At two-and-a-half minutes long, the furious boogie of Get It Hot keeps the momentum on Highway To Hell going but doesn’t stand up well on its own. The punk-fuelled drive that underpins its chorus gets the adrenaline pumping, but the verse riff feels too much like something The Rolling Stones would have written around the same time. AC/DC were more thoroughly themselves elsewhere on the album.
Sure, the opening riff sounds an awful lot like Oh Well by Fleetwood Mac, but Peter Green’s edition of that band never had the sheer kinetic energy of AC/DC. They spend a good amount of the song in double time here, a rarity for the usually groovy team of Cliff and Phil, but they nail it on this song. However, Bon’s usually juvenile sense of sexual humour is better when it carries a little more subtlety. 'Beating around the bush' is a little on-the-nose…
From a band as predisposed to sexual context as Bon-era AC/DC, it’s refreshing to hear a huge, self-deprecating song about having his advances rejected. After the entirety of Side A details Bon’s lascivious success, opening Side B with him being told to 'go to hell' makes flipping the record over more fun than it would otherwise be. Bon’s wailing 'Ain't it a shame!' during the chorus on this song is a highlight, as well. Angus teases his brief but exciting guitar solo with a tasteful series of pick slides first – you’ve got to love when the songwriting is on theme as well as rocking in its own right.

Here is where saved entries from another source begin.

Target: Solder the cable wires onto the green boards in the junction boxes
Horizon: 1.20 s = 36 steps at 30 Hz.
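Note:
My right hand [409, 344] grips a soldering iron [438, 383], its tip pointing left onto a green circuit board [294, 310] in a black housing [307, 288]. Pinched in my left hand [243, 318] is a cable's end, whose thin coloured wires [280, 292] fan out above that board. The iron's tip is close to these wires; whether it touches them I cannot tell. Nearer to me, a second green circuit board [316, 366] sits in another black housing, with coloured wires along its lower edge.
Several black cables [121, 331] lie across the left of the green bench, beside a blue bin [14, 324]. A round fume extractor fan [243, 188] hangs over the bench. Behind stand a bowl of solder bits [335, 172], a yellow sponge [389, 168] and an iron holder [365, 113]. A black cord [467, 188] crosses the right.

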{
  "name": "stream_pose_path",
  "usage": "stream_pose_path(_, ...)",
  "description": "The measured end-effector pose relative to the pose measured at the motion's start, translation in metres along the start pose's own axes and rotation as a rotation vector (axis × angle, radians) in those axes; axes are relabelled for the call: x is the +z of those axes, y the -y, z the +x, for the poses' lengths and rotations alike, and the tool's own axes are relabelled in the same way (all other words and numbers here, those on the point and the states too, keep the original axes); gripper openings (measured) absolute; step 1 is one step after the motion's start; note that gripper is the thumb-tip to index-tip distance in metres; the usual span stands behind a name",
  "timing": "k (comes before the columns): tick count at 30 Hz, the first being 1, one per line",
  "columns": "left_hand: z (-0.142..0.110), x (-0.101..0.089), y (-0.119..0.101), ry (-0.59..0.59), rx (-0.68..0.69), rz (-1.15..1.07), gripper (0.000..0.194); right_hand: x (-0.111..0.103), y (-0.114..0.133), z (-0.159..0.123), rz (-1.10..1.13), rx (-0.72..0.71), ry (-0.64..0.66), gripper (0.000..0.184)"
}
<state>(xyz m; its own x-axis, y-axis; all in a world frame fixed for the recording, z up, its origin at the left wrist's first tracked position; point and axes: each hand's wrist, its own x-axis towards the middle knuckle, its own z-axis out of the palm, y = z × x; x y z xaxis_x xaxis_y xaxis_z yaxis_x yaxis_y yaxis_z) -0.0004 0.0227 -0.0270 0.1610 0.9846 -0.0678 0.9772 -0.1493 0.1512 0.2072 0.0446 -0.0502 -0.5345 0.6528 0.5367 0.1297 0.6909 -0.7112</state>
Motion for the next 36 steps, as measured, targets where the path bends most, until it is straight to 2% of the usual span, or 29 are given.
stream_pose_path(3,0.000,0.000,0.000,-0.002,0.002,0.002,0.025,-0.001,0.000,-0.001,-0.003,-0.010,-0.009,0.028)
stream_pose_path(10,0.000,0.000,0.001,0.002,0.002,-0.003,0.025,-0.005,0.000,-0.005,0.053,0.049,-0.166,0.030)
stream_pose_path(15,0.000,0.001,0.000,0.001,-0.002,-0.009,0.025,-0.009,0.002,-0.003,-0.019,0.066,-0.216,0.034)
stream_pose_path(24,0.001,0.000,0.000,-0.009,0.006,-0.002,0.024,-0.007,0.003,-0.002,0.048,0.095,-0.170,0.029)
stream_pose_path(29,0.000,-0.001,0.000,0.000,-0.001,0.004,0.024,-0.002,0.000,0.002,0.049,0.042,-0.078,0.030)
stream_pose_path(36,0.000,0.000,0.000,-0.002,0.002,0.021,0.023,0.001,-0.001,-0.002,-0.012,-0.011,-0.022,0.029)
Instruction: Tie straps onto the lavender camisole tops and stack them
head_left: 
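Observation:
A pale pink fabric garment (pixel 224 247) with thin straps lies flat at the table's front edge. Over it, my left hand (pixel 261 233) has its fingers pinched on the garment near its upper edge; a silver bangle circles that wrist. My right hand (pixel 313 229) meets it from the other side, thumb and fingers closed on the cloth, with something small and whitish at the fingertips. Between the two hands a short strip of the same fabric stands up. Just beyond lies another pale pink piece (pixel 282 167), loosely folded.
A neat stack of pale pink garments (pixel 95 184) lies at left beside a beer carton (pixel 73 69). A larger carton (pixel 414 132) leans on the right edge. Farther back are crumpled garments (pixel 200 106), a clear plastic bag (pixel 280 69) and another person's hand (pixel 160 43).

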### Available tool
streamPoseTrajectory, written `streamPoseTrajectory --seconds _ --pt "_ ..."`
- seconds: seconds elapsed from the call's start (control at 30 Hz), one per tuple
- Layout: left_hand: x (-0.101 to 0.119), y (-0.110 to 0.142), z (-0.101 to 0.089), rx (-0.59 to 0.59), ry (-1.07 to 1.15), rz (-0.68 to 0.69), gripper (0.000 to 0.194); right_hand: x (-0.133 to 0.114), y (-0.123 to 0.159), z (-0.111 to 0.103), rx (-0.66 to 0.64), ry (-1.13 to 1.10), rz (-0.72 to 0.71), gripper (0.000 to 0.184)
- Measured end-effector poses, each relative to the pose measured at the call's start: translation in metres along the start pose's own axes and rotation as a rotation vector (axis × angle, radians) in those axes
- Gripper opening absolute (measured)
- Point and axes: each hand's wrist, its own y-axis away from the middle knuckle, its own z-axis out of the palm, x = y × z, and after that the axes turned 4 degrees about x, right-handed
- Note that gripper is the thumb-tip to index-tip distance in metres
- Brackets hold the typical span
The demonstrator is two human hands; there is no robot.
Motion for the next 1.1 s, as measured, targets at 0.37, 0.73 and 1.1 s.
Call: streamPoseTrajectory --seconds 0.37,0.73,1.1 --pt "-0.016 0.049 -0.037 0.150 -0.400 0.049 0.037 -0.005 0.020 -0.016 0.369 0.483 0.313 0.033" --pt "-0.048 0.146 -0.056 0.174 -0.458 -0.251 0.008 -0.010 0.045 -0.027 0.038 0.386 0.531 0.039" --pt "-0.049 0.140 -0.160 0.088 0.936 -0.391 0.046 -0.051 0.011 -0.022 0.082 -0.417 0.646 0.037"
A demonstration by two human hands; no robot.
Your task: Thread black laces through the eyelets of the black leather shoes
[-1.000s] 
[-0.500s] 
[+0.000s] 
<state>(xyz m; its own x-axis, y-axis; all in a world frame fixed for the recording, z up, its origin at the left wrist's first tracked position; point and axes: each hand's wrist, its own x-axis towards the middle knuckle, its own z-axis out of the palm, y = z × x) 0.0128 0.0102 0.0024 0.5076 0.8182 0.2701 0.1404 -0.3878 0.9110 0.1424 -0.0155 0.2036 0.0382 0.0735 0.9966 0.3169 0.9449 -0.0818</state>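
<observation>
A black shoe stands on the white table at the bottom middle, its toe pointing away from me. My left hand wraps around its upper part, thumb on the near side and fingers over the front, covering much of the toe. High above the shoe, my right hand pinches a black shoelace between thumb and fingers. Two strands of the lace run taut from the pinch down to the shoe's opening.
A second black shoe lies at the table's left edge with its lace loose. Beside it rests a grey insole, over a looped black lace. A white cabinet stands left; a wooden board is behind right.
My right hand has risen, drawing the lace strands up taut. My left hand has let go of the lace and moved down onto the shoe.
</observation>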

Who doesn’t love an ode to straightforward women who take you to the backseat of the car and show you how things are done? 'I’ve been around the world, I’ve seen a million girls,' Bon yells in the intro. But he can’t get the one with the backseat rhythm off of his mind. Also, that riff…
An action-movie soundtrack staple, If You Want Blood (You’ve Got It) shows AC/DC at their most pugnacious. Named after the band’s live album from the previous year, it’s so aggressive that it feels a little out of place next to more feel-good party songs. At four-and-a-half minutes long, with endless repeats of the chorus making up what feels like the whole last half of the song, it could stand to be a little shorter. Even so, Bon’s raving chorus is a gem, and he packed some of his most clever lyrics into the song’s scant verses: 'Feeling like a Christian / Locked in a cage / Thrown to the lions / on the second page.'
AC/DC always had a sense of melody, but under the tutelage of Mutt Lange, Bon received vocal coaching and the band added striking backing vocals to their songs for the first time on Highway To Hell. Mutt himself joined in the vocal sessions, and his harmony with Cliff and Malcolm get a chance to step into the fore on Walk All Over You. The song’s ominous intro doesn’t really match the rest of the tune and probably could have been cut, but it does foreshadow the massive sound that the band later pursued on Back In Black.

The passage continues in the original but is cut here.